Author Assesses the Value of Work Amid Automation

In a 2020 blog post on Incolumitas, the author examines the consequences of rapid automation and computerization for human work. The post proposes a working definition of work as activity that pays the bills, produces value for the recipient, and whose pay generally correlates with produced value. The author raises the possibility that automation could leave some people not producing marketable value and argues that, within a welfare state, work should be voluntary so that basic needs like housing, food, and healthcare are guaranteed. The essay is written from the perspective of a software engineer and frames these claims as normative recommendations rather than empirical findings.
What happened
The 2020 Incolumitas blog post "The value of work in the coming decades" analyzes likely social effects of accelerating automation and computerization. The piece sets out a three-part definition of work: it "pays the bills," it "produces value for the recipient of effort," and the money earned usually correlates with produced value. The author discusses scenarios where automation reduces the number of people producing marketable value and, in response, argues that work should be voluntary inside a welfare state that guarantees essentials such as housing, food, and healthcare. The essay is presented from the author's viewpoint as a software engineer.

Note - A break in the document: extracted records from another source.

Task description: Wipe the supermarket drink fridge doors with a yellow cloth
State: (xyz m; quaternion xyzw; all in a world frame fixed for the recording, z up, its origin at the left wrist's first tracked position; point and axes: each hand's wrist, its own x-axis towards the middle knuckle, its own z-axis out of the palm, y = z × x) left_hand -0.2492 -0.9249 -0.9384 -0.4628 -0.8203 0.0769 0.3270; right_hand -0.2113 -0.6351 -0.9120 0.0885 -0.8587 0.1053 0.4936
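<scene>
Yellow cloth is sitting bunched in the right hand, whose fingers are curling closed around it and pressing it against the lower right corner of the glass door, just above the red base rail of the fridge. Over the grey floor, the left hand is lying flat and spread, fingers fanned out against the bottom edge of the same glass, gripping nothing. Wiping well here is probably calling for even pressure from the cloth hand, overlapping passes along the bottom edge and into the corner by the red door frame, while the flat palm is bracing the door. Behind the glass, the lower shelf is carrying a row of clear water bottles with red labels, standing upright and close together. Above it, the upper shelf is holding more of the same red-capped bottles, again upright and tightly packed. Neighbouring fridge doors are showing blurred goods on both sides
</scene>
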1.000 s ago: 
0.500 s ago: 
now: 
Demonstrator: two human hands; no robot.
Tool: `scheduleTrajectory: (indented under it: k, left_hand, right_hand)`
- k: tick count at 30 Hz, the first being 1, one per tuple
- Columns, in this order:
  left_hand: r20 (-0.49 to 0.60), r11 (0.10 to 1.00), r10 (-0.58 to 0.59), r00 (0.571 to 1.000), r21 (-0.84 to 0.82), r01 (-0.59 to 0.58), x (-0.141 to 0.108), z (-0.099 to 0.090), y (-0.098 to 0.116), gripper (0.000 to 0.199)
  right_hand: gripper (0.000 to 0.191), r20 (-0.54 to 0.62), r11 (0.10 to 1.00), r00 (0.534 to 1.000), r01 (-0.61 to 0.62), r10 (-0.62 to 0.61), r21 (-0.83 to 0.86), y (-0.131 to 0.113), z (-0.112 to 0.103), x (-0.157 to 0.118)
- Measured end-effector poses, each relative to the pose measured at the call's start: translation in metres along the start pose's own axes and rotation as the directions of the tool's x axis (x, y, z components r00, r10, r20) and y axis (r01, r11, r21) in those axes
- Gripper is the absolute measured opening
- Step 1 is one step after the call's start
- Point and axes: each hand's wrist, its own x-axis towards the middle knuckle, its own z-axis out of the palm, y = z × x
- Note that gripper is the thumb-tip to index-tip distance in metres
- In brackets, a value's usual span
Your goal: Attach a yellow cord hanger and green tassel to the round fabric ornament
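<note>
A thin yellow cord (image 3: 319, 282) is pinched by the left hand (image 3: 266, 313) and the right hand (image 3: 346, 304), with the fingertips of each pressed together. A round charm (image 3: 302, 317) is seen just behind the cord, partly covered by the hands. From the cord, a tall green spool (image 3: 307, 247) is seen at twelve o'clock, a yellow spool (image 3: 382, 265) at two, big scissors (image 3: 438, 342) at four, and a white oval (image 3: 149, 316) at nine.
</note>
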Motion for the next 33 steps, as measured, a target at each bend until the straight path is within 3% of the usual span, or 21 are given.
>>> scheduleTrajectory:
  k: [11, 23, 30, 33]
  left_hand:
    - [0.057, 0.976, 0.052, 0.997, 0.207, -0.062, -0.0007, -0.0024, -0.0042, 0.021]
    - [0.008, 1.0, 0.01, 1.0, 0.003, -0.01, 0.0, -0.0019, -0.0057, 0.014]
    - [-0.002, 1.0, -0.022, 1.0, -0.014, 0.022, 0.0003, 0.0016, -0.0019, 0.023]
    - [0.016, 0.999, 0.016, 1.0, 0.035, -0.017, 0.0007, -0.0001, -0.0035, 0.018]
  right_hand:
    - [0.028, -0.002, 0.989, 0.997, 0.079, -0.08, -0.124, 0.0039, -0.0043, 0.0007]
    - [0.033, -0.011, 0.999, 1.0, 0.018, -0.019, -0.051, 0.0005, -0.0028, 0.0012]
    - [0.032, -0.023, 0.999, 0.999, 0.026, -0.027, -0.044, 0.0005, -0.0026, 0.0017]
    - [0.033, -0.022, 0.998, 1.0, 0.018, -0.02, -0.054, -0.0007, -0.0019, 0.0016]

Editorial analysis - technical context
Industry-pattern observations: debates about automation and work commonly distinguish routine, automatable tasks from creative and social tasks. For practitioners, that classification matters because automation technologies preferentially replace repeatable, well-specified processes while amplifying demand for oversight, integration, and domain expertise. The blog's framing-defining work in terms of value transfer and income-aligns with economic analyses used to map task-level automation risk, but it is a normative argument rather than an empirical study.
Context and significance
For policymakers and ML practitioners, the key tension is how productivity gains from automation translate into distributional outcomes. Editorial analysis: conversations about voluntary work and expanded welfare provisions are part of a broader policy toolkit that includes universal basic income, negative income tax, and targeted retraining. These policy options influence adoption incentives, cost-benefit calculations for automation, and workforce planning across sectors.
What to watch
Industry observers should monitor labor-market indicators (task-level employment shifts, wage polarization), legislative movement on guaranteed income or welfare expansion, and public-sector pilots testing basic provisioning. Changes in these signals will shape the social context in which automation technologies are developed and deployed.
Scoring Rationale
This is a normative essay that offers useful conceptual framing for debates about automation and welfare, but it is not new empirical research or a frontline policy announcement. Its direct operational impact for ML practitioners is modest. The piece dates from 2020, which reduces immediacy and lowers the practical impact.